Managing data

Deleting indices

Delete an index called pages:

DELETE /pages

Adding indices

To add an index called products:

PUT /products

we can pass in a JSON object as well, defining # of shards and replicas:

PUT /products
{
    "settings": {
        "number_of_shards": 2,
        "number_of_replicas": 2
    }
}

Indexing documents

POST /products/_doc
{
    "name": "Coffee Maker",
    "price": 64,
    "in_stock": 10
}

Retrieving docs by id

Here with the ID of 100.

GET /products/_doc/100

Retrieving all docs in an index

Here we need to use the search endpoint:

GET /products/_search 
{
    "query": {
        "match_all": {}
    }
}

Updating docs

POST /products/_update/100
{
"doc": {
    "in_stock": 3
}    
}

Adding new fields to docs

Here we use the update API. Something to note about this API is that it replaces the document, it doesn't update it in situ.

POST /products/_update/100
{
"doc": {
    "tags": ["electronics"]
}    
}

Documents are immutable in ElasticSearch, meaning they are deleted and reindexed

Scripted updates

Reduce stock count by 1. ctx is a special variable that allows us to access the source of the object. ctx._source allows us to access the source of the object we want to update.

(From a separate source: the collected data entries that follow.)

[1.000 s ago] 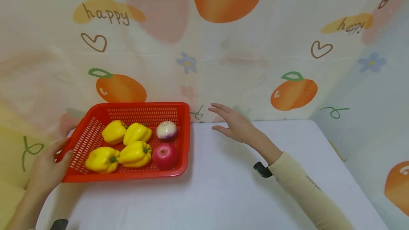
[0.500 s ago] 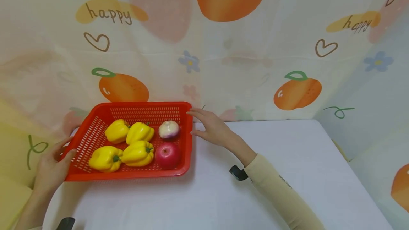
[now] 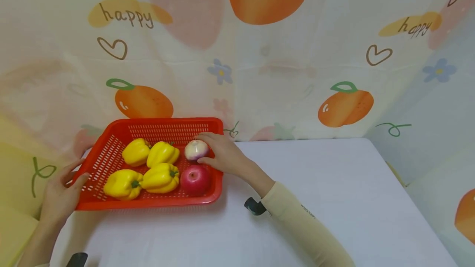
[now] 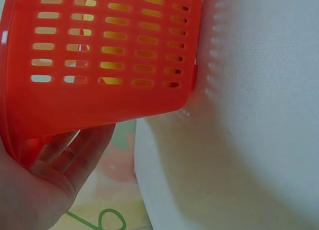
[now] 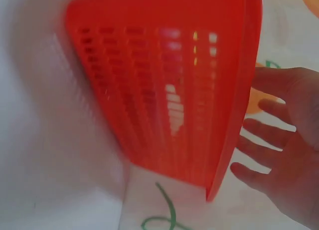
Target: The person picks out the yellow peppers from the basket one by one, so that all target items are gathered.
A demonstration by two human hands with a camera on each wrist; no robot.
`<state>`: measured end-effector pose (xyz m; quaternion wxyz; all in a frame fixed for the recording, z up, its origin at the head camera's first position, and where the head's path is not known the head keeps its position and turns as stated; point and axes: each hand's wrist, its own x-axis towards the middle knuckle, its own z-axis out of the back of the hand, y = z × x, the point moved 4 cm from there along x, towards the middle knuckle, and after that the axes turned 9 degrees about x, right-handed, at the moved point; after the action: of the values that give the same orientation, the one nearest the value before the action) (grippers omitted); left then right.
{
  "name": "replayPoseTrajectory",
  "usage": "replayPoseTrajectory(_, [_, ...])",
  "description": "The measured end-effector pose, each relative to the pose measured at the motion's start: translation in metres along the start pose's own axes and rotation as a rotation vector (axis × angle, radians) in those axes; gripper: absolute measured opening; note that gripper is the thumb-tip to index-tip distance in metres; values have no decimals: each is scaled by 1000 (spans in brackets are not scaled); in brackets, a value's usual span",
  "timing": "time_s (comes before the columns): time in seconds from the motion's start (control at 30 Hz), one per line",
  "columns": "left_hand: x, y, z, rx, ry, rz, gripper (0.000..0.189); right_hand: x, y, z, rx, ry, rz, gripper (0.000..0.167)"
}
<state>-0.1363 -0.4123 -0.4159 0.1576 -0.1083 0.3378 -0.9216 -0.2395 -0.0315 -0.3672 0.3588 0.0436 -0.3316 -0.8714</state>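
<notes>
A red plastic basket (image 3: 219, 184) sits at the left of the white table. My left hand (image 3: 61, 195) grips its left rim, thumb over the top edge and fingers beneath, as the left wrist view shows. Inside lie several yellow bell peppers (image 3: 159, 178), a white-and-purple onion (image 3: 196, 151) and a round red fruit (image 3: 195, 180). My right hand (image 3: 226, 153) reaches over the right rim, thumb and fingers spread at the onion's right side; contact cannot be told. In the right wrist view its fingers (image 5: 266, 132) are spread apart beside the rim.
The white tabletop (image 3: 315, 201) extends to the right of the basket. Behind it hangs a printed cloth (image 3: 274, 81) with fruit pictures, close to the basket's back rim. A dark wrist camera (image 3: 255, 206) hangs below the right wrist.
My right hand has moved left, from beside the basket to over its right rim by the onion. The left hand still grips the left rim. The basket's contents have not moved.
</notes>
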Motion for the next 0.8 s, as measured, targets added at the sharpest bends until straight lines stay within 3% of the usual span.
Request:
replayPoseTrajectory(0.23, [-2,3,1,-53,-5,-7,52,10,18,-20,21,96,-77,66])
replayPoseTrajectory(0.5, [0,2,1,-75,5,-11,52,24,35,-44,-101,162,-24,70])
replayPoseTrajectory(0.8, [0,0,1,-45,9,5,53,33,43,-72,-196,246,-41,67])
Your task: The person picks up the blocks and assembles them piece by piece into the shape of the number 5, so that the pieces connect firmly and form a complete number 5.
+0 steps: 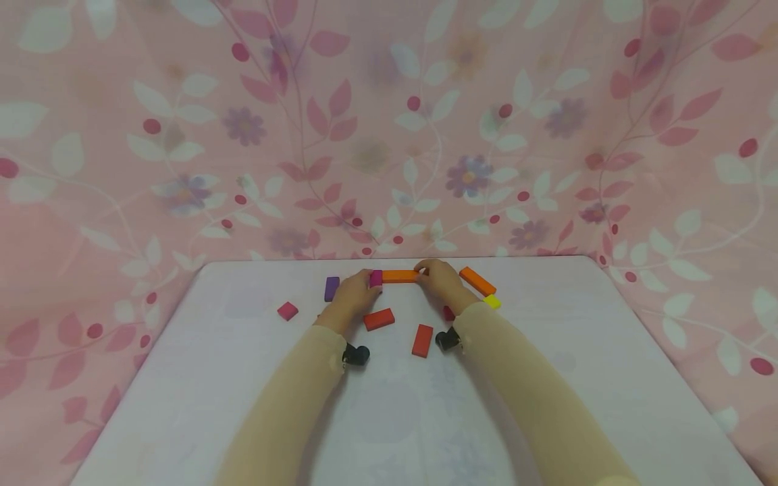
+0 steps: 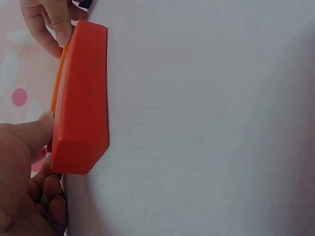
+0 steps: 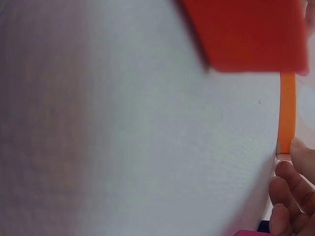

POST /products/_update/ig5mHpgBorYWjN5fK4m0
{
   "script": {
        "source": "ctx._source.in_stock--"
   }
}

Update the stock value

POST /products/_update/ig5mHpgBorYWjN5fK4m0
{
   "script": {
        "source": "ctx._source.in_stock = 11"
   }
}

Using params in scripted updates

We can also pass params that can be used in our updates.

For e.g: if customer purchases 4 products this means we can access this value in our script and use it programatically to reduce stock by 4:

POST /products/_update/ig5mHpgBorYWjN5fK4m0
{
    "script": {
        "source": "ctx._source.in_stock -= params.quantity",
        "params": {
            "quantity": 4
        }
    }
}

You can add conditional scripts to the source using multiline, for e.g skip an update if the stock count is already 0:

if(ctx._source.in_stock === 0) {
    ctx.op == 'noop'
}

noop means 'no operation' and will skip the update.

Upsert documents

Upserting documents means to update and insert a document based on whether it exists. If it already exists, a script is run, if not, the doc is indexed.

It still uses the _update API:

POST /products/_update/101
{
    "script": {
        "source": "ctx._source.in_stock++"
    },
    "upsert": {
        "name": "Blender",
        "price": 399,
        "in_stock": 5
    }
}

This example updates the stock of document 101 if it already exists, otherwise it creates a new document with the upsert body.

Replacing documents

PUT /products/_doc/101
{
    "name": "Toaster",
    "price": 500
}

Deleting documents

DELETE products/_doc/101

Updating multiple docs by a query

Similar to updates with a WHERE clause. i.e find docs based on a condition and then update them.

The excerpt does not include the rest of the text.